I’m using profiling on a large model to attempt to speed sampling.

```
func = model.logp_dlogp_function(profile=True)
func.set_extra_values({})
x = np.random.randn(func.size)
for _ in range(1000):
func(x)
print(func.profile.summary())
```

A segment of the output is below:

```
<% time> <sum %> <apply time> <time per call> <type> <#call> <#apply> <Class name>
72.9% 72.9% 14.346s 4.78e-03s Py 3000 3 theano.tensor.subtensor.AdvancedIncSubtensor
8.1% 81.1% 1.602s 1.60e-03s C 1000 1 theano.tensor.nnet.nnet.Softmax
7.0% 88.1% 1.383s 3.74e-05s C 37000 37 theano.tensor.elemwise.Elemwise
4.7% 92.8% 0.919s 9.19e-04s C 1000 1 theano.tensor.subtensor.AdvancedIncSubtensor1
4.0% 96.8% 0.790s 2.63e-04s Py 3000 3 theano.tensor.subtensor.AdvancedSubtensor
```

Notice that super yucky 14.3 seconds/it command (theano.tensor.subtensor.AdvancedIncSubtensor) taking up 73% of computation time. Its also a py op.

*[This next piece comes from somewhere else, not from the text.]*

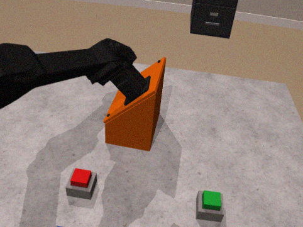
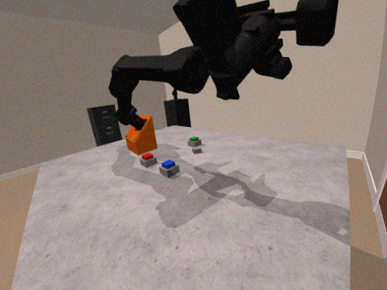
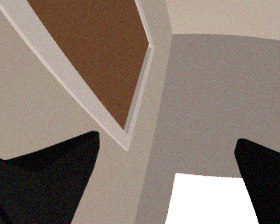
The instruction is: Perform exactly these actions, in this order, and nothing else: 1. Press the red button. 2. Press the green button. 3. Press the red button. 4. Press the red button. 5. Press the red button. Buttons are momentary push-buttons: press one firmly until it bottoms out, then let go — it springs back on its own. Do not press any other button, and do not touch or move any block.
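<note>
In the top view the black arm (image 1: pixel 63 63) reaches in from the left, its tool (image 1: pixel 135 88) hidden against the sloped top of the orange wedge-shaped block (image 1: pixel 132 126); the fingers stand wide apart, holding nothing. The red button (image 1: pixel 81 177) sits on the desk (image 1: pixel 245 135) nearer than the block and slightly left of the tool, so press 1 likely calls for lifting off, then travelling near-left and down. Further right, the green button (image 1: pixel 212 200) waits well apart.
</note>
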Robot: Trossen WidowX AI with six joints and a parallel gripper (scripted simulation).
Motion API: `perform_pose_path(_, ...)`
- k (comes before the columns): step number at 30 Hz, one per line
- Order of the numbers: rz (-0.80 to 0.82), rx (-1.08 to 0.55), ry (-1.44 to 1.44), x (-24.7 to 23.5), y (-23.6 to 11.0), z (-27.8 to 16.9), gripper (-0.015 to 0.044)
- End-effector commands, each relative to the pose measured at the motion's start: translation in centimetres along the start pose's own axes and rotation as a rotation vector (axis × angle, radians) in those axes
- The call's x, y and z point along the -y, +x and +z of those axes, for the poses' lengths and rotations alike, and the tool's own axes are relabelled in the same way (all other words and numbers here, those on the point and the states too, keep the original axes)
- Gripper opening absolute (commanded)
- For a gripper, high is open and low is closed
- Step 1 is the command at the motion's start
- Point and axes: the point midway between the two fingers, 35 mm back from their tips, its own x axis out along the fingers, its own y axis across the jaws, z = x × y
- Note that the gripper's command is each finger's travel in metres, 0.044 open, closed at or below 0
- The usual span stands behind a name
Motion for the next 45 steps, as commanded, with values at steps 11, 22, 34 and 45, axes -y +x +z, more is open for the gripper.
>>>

Its comes from a single line in my model, a paired down version is below:

```
idx1 = shared(np.random.int(0,4,(20000,0)))
idx2 = shared(np.random.int(0,4,(20000,0)))
with pm.Model() as mod:
a_multi_dim_param = pm.Normal('a_multi_dim_param', 0, 1, shape=(4,4,4))
a_multi_dim_param[idx1, idx2] #AdvancedIncSubtensor
#....
```

Questions:

Why is this a py op? and is there anything that can be done to speed it up? a reshape maybe?